• **Brief**:
Show each line of the data below in which "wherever" occurs.
───
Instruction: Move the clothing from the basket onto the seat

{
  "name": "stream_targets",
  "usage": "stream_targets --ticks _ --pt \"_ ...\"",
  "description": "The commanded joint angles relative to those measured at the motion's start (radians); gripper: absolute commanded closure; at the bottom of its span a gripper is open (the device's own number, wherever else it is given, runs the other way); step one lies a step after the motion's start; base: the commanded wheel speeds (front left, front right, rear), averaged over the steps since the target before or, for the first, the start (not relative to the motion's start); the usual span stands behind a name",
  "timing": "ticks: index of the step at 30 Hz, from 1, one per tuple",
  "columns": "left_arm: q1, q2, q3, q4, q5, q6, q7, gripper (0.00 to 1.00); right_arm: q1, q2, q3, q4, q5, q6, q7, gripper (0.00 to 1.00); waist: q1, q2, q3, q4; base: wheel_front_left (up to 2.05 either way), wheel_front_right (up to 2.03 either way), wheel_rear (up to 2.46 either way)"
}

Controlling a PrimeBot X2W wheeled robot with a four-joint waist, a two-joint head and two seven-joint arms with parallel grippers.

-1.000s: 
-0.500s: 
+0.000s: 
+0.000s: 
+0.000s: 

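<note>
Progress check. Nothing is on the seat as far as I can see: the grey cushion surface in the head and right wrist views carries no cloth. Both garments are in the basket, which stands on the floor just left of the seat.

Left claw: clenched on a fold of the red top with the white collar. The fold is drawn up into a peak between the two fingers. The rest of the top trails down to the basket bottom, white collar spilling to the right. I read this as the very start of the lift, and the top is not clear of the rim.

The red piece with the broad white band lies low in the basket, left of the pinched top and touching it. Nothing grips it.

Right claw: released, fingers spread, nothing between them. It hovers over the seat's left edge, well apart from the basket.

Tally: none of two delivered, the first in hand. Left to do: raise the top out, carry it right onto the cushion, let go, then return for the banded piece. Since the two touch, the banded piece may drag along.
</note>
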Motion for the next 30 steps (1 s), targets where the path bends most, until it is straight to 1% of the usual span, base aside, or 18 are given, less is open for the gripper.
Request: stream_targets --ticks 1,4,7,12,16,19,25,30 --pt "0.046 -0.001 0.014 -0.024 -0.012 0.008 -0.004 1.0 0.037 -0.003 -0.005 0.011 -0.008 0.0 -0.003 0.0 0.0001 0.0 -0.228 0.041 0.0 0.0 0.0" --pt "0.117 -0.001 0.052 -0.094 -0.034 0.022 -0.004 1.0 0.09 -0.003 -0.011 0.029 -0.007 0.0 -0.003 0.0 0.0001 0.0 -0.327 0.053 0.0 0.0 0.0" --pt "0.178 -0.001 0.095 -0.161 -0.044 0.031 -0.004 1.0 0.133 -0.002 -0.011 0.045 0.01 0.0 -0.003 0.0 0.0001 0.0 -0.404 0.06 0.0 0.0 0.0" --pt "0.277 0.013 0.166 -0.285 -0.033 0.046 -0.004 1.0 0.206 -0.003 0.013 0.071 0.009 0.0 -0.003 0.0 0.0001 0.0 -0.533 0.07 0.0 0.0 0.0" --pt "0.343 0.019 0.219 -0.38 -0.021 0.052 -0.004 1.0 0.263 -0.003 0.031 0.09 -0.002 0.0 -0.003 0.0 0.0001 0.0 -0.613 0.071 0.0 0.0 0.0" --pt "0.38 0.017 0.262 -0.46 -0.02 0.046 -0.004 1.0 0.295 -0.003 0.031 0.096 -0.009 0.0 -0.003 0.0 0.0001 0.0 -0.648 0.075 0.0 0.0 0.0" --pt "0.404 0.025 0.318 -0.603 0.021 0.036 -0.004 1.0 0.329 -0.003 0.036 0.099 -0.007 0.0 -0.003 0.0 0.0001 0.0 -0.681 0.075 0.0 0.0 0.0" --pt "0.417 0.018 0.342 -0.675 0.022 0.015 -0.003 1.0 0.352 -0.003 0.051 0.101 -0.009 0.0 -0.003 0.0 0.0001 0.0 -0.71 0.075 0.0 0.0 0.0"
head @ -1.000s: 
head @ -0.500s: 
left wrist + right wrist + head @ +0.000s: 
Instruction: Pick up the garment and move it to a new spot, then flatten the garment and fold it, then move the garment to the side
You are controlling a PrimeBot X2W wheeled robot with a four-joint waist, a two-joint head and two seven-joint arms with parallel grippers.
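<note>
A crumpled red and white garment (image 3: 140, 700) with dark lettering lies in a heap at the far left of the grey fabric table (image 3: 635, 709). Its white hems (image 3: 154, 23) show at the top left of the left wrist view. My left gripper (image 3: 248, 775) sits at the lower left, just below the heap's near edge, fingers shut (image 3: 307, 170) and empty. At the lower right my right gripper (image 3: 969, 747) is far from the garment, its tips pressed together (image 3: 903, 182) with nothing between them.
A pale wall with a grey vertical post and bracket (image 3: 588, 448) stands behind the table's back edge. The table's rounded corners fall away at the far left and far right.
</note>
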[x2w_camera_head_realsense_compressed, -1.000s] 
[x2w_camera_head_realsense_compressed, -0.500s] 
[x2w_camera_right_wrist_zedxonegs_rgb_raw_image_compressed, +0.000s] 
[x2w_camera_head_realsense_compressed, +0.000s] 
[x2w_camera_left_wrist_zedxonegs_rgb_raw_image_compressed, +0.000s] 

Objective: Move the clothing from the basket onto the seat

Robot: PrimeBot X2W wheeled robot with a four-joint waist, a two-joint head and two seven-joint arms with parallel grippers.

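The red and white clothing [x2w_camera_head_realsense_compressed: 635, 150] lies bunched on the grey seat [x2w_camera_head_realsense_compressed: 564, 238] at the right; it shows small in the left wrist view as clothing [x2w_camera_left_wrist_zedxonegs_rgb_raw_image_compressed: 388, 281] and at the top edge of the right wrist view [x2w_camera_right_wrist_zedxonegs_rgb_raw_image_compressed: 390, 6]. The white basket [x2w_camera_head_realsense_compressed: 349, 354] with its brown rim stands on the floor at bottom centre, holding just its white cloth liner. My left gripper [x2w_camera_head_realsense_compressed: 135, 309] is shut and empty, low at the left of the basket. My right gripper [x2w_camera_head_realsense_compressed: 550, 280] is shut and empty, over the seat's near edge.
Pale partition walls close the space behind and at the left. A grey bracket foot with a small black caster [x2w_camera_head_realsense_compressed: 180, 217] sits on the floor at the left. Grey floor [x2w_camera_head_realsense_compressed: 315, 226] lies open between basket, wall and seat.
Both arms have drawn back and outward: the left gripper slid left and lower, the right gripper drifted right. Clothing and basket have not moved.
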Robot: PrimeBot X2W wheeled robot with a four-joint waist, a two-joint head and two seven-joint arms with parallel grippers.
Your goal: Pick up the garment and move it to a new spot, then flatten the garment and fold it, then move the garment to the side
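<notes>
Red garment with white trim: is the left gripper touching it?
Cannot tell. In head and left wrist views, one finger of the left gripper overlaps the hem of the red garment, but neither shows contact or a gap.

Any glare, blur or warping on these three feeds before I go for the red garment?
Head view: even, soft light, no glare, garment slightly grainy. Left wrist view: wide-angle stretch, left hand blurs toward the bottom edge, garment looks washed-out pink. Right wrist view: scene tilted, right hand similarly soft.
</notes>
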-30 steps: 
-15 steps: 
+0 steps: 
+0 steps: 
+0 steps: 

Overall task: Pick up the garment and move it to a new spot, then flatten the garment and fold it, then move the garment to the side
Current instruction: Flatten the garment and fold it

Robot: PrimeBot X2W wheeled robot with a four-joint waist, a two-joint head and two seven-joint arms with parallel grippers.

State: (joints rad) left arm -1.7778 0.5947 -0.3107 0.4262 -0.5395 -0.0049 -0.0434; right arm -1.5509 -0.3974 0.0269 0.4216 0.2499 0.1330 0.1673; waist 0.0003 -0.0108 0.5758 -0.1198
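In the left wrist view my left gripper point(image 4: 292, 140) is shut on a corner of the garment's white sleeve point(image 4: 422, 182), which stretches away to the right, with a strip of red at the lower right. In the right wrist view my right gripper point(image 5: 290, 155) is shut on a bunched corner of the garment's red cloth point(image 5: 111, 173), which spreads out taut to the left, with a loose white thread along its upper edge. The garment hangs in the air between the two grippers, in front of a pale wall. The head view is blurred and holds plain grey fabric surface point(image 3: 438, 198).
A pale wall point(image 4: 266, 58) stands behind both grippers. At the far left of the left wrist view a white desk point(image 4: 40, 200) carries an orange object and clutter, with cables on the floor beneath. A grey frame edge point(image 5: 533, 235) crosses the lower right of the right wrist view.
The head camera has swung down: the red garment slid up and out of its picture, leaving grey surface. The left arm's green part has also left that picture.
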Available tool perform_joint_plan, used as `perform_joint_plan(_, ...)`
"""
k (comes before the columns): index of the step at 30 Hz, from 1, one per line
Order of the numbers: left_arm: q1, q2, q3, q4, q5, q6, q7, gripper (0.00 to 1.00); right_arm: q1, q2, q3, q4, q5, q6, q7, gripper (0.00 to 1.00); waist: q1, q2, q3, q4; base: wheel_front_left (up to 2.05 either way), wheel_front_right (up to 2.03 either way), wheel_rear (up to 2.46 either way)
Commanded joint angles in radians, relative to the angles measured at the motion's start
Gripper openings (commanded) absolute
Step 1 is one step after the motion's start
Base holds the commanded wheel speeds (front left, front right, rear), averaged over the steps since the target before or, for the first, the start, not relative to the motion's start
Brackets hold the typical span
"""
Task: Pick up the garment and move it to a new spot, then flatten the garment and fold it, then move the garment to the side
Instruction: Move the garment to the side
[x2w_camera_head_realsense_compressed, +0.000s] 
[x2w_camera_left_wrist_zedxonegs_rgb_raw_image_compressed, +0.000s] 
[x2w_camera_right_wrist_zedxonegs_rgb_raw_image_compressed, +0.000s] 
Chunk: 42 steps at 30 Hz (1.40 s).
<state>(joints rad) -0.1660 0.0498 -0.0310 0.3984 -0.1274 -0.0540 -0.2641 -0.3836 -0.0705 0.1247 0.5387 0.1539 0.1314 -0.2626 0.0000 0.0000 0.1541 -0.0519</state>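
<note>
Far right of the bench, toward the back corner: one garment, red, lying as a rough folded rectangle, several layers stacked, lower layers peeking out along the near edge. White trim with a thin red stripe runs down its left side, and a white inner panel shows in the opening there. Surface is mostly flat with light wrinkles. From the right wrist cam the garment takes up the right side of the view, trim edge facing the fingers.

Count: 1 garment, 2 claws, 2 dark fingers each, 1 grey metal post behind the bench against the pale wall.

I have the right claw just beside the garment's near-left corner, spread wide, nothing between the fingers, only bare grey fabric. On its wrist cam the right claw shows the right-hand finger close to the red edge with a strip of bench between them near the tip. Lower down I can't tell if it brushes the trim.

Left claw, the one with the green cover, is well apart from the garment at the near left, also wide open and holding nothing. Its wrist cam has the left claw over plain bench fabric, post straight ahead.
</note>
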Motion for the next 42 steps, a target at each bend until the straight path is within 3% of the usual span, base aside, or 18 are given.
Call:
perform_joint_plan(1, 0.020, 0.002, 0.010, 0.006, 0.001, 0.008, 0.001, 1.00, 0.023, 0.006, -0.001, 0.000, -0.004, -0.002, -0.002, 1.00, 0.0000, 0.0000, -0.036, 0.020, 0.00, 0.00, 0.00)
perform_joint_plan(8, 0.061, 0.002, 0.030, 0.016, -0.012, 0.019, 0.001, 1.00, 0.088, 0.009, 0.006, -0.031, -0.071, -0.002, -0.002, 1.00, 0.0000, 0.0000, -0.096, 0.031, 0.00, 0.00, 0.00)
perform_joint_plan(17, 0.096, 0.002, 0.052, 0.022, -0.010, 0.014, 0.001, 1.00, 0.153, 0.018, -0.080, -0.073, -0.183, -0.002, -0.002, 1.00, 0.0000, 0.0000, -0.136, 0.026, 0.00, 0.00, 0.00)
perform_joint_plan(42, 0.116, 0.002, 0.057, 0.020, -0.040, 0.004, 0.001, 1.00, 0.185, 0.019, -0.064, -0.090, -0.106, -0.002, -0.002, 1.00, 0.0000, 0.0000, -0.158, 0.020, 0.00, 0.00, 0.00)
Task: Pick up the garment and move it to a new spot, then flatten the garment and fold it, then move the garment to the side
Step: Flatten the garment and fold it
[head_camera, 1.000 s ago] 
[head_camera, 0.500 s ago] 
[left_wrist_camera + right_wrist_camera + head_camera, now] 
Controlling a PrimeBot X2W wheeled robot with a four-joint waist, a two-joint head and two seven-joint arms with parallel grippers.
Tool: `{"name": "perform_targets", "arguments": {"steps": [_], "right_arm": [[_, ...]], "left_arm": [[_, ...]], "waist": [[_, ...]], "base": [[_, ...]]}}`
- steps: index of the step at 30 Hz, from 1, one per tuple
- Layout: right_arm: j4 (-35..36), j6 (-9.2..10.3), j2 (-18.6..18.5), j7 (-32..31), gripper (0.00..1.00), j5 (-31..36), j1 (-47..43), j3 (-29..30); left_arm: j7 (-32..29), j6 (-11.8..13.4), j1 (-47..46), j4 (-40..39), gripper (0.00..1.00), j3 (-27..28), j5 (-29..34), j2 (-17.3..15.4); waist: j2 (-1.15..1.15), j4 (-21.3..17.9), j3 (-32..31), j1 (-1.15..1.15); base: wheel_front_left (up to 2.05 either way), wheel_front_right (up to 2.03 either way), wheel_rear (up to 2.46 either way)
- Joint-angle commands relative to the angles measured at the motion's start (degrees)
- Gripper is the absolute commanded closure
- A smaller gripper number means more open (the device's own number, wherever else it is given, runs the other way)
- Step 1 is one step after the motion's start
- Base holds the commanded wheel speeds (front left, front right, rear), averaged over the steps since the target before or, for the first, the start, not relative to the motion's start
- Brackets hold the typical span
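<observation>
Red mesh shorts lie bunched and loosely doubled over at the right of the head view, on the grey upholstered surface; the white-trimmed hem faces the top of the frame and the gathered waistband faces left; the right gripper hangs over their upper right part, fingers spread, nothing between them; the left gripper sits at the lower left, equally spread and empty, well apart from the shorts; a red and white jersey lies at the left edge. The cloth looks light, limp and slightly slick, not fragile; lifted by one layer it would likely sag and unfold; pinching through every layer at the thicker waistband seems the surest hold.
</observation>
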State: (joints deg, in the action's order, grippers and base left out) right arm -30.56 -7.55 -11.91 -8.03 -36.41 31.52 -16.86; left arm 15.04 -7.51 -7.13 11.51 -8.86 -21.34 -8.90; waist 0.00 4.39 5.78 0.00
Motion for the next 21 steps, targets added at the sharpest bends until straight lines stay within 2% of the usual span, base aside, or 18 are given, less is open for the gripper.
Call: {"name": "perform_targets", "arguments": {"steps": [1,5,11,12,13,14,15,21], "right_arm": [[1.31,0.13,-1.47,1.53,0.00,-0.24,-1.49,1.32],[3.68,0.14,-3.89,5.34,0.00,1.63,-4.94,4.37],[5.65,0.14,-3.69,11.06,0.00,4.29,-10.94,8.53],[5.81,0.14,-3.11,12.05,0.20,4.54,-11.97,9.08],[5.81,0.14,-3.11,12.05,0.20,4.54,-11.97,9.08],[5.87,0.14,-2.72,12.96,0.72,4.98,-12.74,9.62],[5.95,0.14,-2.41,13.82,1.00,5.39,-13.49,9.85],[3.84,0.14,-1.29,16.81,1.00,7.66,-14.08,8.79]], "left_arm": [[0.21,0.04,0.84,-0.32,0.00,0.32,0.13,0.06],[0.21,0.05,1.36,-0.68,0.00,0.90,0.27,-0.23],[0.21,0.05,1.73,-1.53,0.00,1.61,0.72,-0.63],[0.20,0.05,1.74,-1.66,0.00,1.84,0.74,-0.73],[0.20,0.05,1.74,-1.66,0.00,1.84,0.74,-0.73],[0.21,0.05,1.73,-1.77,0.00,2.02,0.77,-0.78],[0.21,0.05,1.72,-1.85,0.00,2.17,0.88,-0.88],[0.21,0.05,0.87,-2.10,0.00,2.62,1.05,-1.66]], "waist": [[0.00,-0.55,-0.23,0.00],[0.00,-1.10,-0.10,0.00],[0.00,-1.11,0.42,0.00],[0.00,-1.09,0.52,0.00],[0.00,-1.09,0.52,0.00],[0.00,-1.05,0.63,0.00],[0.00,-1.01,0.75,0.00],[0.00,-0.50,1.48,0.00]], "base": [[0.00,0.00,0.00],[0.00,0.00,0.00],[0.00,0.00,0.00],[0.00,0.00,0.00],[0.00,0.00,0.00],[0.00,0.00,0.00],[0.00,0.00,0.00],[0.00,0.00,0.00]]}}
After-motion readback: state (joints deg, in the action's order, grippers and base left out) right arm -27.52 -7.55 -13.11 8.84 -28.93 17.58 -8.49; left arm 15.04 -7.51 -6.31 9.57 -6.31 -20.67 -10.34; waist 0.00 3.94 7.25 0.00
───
• **Solution**:
  "description": "The commanded joint angles relative to those measured at the motion's start (radians); gripper: absolute commanded closure; at the bottom of its span a gripper is open (the device's own number, wherever else it is given, runs the other way); step one lies a step after the motion's start; base: the commanded wheel speeds (front left, front right, rear), averaged over the steps since the target before or, for the first, the start (not relative to the motion's start); the usual span stands behind a name",
- A smaller gripper number means more open (the device's own number, wherever else it is given, runs the other way)

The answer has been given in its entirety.